Another important law, the National Integrated Cancer Control Act, was also recently signed. This law establishes a Philippine Cancer Center and Regional Cancer Centers and aims to improve cancer care across the country. In addition, the law mandates the creation of a cancer assistance fund to help pay for treatment, expand PhilHealth benefit packages in cancer, train more oncology professionals, and support bigger cancer awareness campaigns.
Although the rules and regulations of both laws are still being drafted, I am hopeful that both laws will greatly contribute to a better health care system in the Philippines.
Local cancer support resources in the Philippines
People with cancer in the Philippines can get financial assistance from several government offices and agencies. They include the Philippine Charity Sweepstakes Office, the Department of Social Welfare and Development, and the Philippine Amusement and Gaming Corporation. Financial assistance also comes from several non-governmental organizations, such as the Philippine Cancer Society and the Andres Soriano Foundation.

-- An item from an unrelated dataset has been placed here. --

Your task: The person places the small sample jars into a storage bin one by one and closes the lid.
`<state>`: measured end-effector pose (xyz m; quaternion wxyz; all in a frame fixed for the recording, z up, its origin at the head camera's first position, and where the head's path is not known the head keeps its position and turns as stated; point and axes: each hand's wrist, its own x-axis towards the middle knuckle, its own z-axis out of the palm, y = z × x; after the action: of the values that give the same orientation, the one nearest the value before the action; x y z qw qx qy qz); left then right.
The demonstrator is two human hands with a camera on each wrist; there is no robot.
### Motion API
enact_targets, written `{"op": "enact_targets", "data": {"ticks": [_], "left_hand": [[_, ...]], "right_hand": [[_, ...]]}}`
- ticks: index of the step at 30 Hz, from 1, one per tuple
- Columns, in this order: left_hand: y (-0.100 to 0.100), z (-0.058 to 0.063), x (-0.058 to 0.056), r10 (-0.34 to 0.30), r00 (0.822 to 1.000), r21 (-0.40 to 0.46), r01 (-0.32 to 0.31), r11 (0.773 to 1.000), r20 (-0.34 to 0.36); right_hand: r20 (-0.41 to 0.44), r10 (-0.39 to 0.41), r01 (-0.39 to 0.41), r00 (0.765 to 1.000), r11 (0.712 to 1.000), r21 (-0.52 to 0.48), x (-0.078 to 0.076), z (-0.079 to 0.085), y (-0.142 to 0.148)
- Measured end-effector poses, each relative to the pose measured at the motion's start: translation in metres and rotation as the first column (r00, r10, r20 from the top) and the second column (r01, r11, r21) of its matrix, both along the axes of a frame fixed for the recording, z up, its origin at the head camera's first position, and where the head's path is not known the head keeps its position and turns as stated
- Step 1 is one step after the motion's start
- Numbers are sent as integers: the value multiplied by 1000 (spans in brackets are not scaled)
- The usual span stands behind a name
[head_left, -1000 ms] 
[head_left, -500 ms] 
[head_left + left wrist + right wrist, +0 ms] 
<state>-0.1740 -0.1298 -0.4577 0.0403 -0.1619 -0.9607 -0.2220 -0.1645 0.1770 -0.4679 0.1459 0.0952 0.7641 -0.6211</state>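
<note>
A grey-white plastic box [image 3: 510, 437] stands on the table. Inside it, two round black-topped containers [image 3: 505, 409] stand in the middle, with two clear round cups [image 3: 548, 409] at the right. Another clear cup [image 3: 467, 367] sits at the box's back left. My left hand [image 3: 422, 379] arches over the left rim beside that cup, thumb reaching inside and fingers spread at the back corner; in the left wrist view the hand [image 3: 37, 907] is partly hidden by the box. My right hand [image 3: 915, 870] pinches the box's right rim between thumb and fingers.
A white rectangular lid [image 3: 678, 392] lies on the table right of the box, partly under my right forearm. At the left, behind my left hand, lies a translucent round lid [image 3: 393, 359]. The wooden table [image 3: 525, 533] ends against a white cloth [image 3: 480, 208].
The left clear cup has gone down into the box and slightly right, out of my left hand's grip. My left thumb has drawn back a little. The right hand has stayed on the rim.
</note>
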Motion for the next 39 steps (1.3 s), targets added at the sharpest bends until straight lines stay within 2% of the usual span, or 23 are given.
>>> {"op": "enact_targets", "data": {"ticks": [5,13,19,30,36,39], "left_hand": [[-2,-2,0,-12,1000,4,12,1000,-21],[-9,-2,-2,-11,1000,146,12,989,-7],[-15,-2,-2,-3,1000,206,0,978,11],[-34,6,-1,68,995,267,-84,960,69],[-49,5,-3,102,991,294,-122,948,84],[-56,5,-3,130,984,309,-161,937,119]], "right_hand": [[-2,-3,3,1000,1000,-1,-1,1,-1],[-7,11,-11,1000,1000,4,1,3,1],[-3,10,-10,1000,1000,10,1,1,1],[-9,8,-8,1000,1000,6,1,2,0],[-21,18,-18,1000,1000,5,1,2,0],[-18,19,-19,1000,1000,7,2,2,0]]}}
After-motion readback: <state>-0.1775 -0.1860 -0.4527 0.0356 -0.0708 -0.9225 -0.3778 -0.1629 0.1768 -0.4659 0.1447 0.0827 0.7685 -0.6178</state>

Free consultation services, including the expertise of cancer specialists from the Philippine Society of Medical Oncology, are also available in many government hospitals nationwide. Cancer treatment can also be provided for free or partially free in some of the larger government hospitals, particularly in designated cancer centers under the Department of Health. In addition, the Philippine Society of Medical Oncology provides a list of patient support programs and patient support groups.